Either president will have the support of a relatively large centrist bloc of deputies in the lower house. This will help accelerate policies like granting long-overdue concessions for Bolivia’s rich lithium reserves to Western investors – instead of the Chinese and Russian investors who were originally given preferential access but have yet to ramp up production. Such investments may eventually help to ease the inevitable fiscal tightening.

A shift to the right will also mean changes to Bolivia’s foreign policy and international relationships. MAS’s regional allies like Venezuela and Cuba are unlikely to simply watch from the sidelines as their former socialist ally slips into obscurity.
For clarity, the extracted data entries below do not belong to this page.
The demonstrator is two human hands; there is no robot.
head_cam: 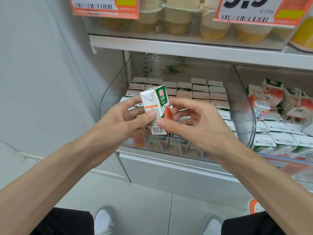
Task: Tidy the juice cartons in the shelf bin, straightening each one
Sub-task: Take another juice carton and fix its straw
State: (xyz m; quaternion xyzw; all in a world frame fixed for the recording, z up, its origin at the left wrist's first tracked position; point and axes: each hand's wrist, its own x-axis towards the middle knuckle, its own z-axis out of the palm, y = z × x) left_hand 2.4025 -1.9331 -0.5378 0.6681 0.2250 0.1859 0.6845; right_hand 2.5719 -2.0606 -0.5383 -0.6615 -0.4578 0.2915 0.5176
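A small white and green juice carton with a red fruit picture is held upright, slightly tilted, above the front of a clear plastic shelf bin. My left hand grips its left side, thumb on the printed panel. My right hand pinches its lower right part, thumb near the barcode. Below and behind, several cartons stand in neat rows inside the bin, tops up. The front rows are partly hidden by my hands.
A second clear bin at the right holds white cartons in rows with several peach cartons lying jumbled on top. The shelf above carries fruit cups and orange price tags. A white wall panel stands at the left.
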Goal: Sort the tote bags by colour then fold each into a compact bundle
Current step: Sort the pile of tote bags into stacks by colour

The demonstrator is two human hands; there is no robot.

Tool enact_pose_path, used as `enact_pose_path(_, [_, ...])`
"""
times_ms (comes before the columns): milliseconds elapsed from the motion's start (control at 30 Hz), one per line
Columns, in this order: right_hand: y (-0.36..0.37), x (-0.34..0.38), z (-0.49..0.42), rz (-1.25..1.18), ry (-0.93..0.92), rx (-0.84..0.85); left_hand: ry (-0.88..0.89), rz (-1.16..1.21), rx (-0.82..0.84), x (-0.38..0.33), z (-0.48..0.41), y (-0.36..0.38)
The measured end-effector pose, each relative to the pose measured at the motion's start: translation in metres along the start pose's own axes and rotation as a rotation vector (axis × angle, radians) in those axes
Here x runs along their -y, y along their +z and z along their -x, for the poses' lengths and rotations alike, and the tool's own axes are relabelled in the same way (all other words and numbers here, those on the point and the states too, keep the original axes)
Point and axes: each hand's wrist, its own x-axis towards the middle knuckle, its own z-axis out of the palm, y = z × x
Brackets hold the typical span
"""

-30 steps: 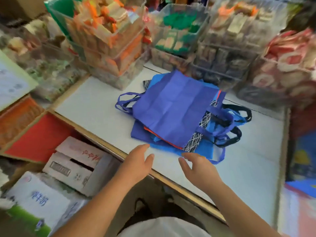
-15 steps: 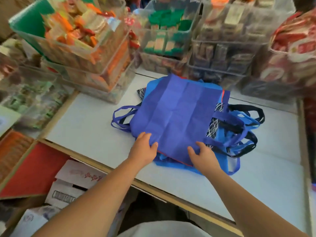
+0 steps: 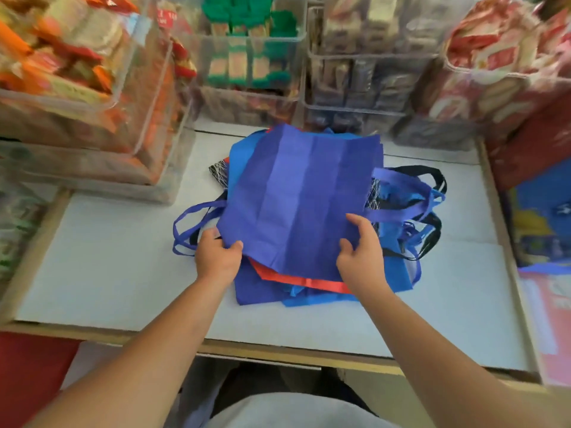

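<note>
- Left hand (image 3: 217, 257) and right hand (image 3: 361, 254) pinch the top purple tote bag's (image 3: 296, 199) near edge.
- Mixed pile (image 3: 309, 291) unsorted on tabletop (image 3: 108, 273); nothing folded yet.

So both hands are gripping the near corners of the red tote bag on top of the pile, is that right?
Not quite. In the head view, the left hand and right hand grip the near corners of a purple-blue tote bag on top of the pile. The red bag only peeks out beneath it.
</note>
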Motion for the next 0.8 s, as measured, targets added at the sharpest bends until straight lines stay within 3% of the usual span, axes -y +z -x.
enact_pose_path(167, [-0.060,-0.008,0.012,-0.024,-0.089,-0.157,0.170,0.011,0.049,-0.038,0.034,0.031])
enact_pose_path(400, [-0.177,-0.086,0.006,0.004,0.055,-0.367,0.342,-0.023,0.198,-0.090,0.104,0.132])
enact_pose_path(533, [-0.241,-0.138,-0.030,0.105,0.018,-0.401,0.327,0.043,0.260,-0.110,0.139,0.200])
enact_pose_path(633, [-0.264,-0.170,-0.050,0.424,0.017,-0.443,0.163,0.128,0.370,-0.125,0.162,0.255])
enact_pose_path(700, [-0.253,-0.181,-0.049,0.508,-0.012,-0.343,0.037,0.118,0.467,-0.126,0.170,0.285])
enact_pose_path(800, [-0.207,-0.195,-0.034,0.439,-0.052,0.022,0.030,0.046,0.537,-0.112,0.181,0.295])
The same goes for China.

Both Paz and Quiroga have expressed plans to improve relations with the US, which had, at best, been chilly under Morales, who kicked out the US Drug Enforcement Agency from the country. But closer relations with the White House will inevitably come with pressure to cut or reduce economic and diplomatic ties with Beijing.

Waiting in the wings through it all will be Morales. He may be defeated and weakened, but he can still mobilize the street. Electoral support, or lack thereof, never mattered much to Morales. Although he eventually rose to power through elections, he has never been bound by them. Despite the celebratory analysis declaring these elections as marking the end of MAS and its brand of socialism in Bolivia, a little bit of caution may be in order.